With the images removed, write out every line below exactly.

+-------+

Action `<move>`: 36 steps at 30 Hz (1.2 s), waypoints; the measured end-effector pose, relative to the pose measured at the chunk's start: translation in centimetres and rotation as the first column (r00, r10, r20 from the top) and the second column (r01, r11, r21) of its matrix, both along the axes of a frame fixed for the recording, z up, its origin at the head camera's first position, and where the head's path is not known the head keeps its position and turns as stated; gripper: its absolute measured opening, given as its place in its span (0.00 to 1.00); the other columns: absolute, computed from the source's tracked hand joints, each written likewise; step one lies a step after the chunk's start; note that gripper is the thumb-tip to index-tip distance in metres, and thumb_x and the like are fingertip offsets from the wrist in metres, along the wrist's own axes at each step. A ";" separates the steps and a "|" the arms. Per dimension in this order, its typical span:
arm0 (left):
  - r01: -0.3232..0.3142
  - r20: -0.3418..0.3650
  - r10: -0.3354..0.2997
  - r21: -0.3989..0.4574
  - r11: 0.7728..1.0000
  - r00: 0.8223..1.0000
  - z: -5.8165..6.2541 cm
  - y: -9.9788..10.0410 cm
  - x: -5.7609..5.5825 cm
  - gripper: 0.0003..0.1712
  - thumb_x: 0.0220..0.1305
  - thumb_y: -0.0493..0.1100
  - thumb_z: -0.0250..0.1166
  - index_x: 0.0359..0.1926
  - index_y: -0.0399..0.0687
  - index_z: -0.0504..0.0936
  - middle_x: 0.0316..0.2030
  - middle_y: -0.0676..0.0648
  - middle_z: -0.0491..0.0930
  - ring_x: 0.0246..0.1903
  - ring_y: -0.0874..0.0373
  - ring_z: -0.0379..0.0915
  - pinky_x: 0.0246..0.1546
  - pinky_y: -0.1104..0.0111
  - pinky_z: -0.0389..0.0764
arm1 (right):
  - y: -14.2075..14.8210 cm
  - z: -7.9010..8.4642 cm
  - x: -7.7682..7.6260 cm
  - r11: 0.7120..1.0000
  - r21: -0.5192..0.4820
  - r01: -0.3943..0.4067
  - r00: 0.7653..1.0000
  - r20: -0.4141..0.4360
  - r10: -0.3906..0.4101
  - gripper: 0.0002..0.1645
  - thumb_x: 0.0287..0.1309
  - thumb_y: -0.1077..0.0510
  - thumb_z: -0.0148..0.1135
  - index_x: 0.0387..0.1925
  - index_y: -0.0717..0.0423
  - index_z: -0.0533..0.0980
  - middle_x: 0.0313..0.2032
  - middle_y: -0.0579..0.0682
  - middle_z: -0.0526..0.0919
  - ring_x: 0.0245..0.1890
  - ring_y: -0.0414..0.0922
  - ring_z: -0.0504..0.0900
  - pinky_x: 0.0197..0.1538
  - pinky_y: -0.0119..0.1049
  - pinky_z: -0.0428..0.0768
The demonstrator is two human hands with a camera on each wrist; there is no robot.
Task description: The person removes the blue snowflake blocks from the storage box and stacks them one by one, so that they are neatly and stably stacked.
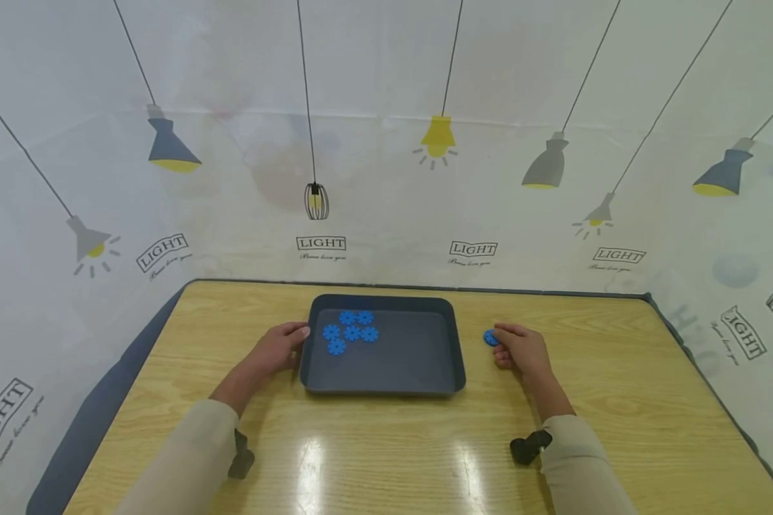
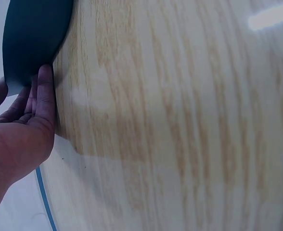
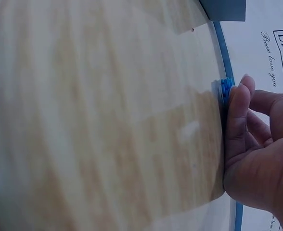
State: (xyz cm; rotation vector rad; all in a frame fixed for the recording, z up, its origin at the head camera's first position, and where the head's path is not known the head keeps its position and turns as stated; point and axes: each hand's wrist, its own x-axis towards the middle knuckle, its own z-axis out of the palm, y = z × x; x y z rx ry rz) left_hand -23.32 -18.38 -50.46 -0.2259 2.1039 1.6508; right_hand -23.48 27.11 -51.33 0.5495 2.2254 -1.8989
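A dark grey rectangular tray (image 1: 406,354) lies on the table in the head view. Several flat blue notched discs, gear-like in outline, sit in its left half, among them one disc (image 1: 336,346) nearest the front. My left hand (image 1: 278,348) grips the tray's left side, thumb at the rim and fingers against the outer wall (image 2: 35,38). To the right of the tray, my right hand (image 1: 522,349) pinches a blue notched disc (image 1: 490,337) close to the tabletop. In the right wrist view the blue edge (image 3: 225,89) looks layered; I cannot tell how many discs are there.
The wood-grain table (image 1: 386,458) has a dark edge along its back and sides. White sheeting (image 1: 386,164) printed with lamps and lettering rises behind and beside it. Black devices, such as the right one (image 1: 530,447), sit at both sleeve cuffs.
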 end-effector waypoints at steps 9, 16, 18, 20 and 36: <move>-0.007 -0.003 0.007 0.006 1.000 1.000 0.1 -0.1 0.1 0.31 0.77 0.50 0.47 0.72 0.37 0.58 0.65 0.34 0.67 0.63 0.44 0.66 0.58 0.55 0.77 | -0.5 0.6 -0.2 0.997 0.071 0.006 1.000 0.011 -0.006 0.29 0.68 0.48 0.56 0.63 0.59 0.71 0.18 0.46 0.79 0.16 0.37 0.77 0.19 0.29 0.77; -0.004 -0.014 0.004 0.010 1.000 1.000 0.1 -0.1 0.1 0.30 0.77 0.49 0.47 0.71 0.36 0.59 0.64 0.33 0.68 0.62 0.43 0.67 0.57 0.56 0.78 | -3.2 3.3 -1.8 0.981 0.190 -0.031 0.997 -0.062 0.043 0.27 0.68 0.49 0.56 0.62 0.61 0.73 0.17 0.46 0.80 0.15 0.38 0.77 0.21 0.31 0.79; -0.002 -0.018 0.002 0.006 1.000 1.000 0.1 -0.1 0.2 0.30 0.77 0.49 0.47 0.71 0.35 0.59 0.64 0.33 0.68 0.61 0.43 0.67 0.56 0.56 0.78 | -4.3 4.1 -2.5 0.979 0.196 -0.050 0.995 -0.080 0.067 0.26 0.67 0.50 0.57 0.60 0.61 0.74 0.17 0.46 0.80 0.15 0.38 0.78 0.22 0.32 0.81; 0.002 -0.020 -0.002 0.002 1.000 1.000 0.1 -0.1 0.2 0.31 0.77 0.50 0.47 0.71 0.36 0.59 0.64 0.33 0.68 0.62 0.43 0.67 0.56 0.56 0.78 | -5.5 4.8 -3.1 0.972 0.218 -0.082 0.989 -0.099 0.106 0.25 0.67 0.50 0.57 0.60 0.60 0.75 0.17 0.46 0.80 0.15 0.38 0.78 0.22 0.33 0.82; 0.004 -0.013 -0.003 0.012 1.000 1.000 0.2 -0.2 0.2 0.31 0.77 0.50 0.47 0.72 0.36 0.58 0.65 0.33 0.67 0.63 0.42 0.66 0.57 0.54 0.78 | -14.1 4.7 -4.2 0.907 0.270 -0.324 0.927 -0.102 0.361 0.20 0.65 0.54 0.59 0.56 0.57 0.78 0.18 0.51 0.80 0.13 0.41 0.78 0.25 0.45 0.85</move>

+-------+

--- SOLUTION TO THE PROBLEM ---
Action `<move>`: 36 steps at 30 Hz (1.2 s), waypoints; the measured end-effector pose, relative to the pose measured at the chunk's start: translation in centimetres and rotation as the first column (r00, r10, r20 from the top) and the second column (r01, r11, r21) of its matrix, both along the axes of a frame fixed for the recording, z up, its origin at the head camera's first position, and where the head's path is not known the head keeps its position and turns as stated; gripper: its absolute measured opening, given as its place in its span (0.00 to 1.00); the other columns: absolute, computed from the source's tracked hand joints, each written likewise; step one lies a step after the chunk's start; note that gripper is the thumb-tip to index-tip distance in metres, and thumb_x and the like are fingertip offsets from the wrist in metres, along the wrist's own axes at each step. A ";" separates the steps and a "|" the arms. Per dimension in this order, its typical span:
arm0 (left):
  - r01: -0.3232..0.3142
  - r20: -0.3418..0.3650
  - r10: -0.3354..0.2997
  - r21: -0.3989..0.4574
  - r11: 0.7728..1.0000
  - r00: 0.8223..1.0000
  - z: -5.8165..6.2541 cm
  - y: -9.9788..10.0410 cm
  - x: -5.7609..5.5825 cm
  - gripper: 0.0003..0.1712
  - thumb_x: 0.0220..0.1305
  - thumb_y: -0.0493..0.1100
  - thumb_z: -0.0250..0.1166
  - index_x: 0.0359..0.1926
  - index_y: -0.0399..0.0687
  - index_z: -0.0504..0.0936
  - middle_x: 0.0316..0.2030
  - middle_y: -0.0676..0.0648
  - middle_z: -0.0491..0.0930
  - ring_x: 0.0246..0.1903
  - ring_y: -0.0874..0.0373
  - ring_z: -0.0379..0.0915
  - pinky_x: 0.0246..0.1546
  - pinky_y: -0.1104..0.0111
  - pinky_z: -0.0389..0.0764
arm1 (right):
  - y: -14.2075..14.8210 cm
  - z: -7.9010..8.4642 cm
  - x: -7.7682..7.6260 cm
  - r11: 0.7120..1.0000
  - r21: -0.5192..0.4820
  - r01: -0.3943..0.4067
  - r00: 0.7653..1.0000
  - r20: -0.4141..0.4360
  - r10: -0.3906..0.4101
  - gripper: 0.0002..0.1645
  - thumb_x: 0.0287..0.1309
  - thumb_y: -0.1077..0.0510
  - thumb_z: -0.0148..0.1135
  - index_x: 0.0387..0.1925
  - index_y: -0.0717..0.0423
  - index_z: -0.0533..0.0980
  - middle_x: 0.0313..0.2032
  - middle_y: -0.0579..0.0682
  - middle_z: -0.0526..0.0919
  - ring_x: 0.0245..0.1890
  - ring_y: -0.0414..0.0922
  - ring_z: -0.0504..0.0900
  - pinky_x: 0.0197..0.1538
  - pinky_y: -0.0119..0.1049
  - pinky_z: -0.0428..0.0768
The demonstrator is two human hands with a camera on each wrist; there is no robot.
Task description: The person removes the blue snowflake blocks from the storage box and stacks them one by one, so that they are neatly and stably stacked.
State: (xyz cm; rotation vector rad; all in a frame fixed for the recording, z up, its origin at the head camera's first position, and where the head's path is not known the head keeps its position and turns as stated; point and axes: each hand's wrist, its own x-axis towards the middle knuckle, its own z-axis out of the palm, y = z × x; x y z rx ry rz) left_hand -23.32 -18.38 -50.46 -0.2259 2.1039 1.6508; right_hand -23.48 27.11 -51.33 0.5495 2.2254 -1.8989
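A dark grey rectangular tray (image 1: 406,354) lies on the table in the head view. Several flat blue notched discs, gear-like in outline, sit in its left half, among them one disc (image 1: 336,346) nearest the front. My left hand (image 1: 278,348) grips the tray's left side, thumb at the rim and fingers against the outer wall (image 2: 35,38). To the right of the tray, my right hand (image 1: 522,349) pinches a blue notched disc (image 1: 490,337) close to the tabletop. In the right wrist view the blue edge (image 3: 225,89) looks layered; I cannot tell how many discs are there.
The wood-grain table (image 1: 386,458) has a dark edge along its back and sides. White sheeting (image 1: 386,164) printed with lamps and lettering rises behind and beside it. Black devices, such as the right one (image 1: 530,447), sit at both sleeve cuffs.
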 end-effector waypoints at steps 9, 16, 18, 20 and 36: <move>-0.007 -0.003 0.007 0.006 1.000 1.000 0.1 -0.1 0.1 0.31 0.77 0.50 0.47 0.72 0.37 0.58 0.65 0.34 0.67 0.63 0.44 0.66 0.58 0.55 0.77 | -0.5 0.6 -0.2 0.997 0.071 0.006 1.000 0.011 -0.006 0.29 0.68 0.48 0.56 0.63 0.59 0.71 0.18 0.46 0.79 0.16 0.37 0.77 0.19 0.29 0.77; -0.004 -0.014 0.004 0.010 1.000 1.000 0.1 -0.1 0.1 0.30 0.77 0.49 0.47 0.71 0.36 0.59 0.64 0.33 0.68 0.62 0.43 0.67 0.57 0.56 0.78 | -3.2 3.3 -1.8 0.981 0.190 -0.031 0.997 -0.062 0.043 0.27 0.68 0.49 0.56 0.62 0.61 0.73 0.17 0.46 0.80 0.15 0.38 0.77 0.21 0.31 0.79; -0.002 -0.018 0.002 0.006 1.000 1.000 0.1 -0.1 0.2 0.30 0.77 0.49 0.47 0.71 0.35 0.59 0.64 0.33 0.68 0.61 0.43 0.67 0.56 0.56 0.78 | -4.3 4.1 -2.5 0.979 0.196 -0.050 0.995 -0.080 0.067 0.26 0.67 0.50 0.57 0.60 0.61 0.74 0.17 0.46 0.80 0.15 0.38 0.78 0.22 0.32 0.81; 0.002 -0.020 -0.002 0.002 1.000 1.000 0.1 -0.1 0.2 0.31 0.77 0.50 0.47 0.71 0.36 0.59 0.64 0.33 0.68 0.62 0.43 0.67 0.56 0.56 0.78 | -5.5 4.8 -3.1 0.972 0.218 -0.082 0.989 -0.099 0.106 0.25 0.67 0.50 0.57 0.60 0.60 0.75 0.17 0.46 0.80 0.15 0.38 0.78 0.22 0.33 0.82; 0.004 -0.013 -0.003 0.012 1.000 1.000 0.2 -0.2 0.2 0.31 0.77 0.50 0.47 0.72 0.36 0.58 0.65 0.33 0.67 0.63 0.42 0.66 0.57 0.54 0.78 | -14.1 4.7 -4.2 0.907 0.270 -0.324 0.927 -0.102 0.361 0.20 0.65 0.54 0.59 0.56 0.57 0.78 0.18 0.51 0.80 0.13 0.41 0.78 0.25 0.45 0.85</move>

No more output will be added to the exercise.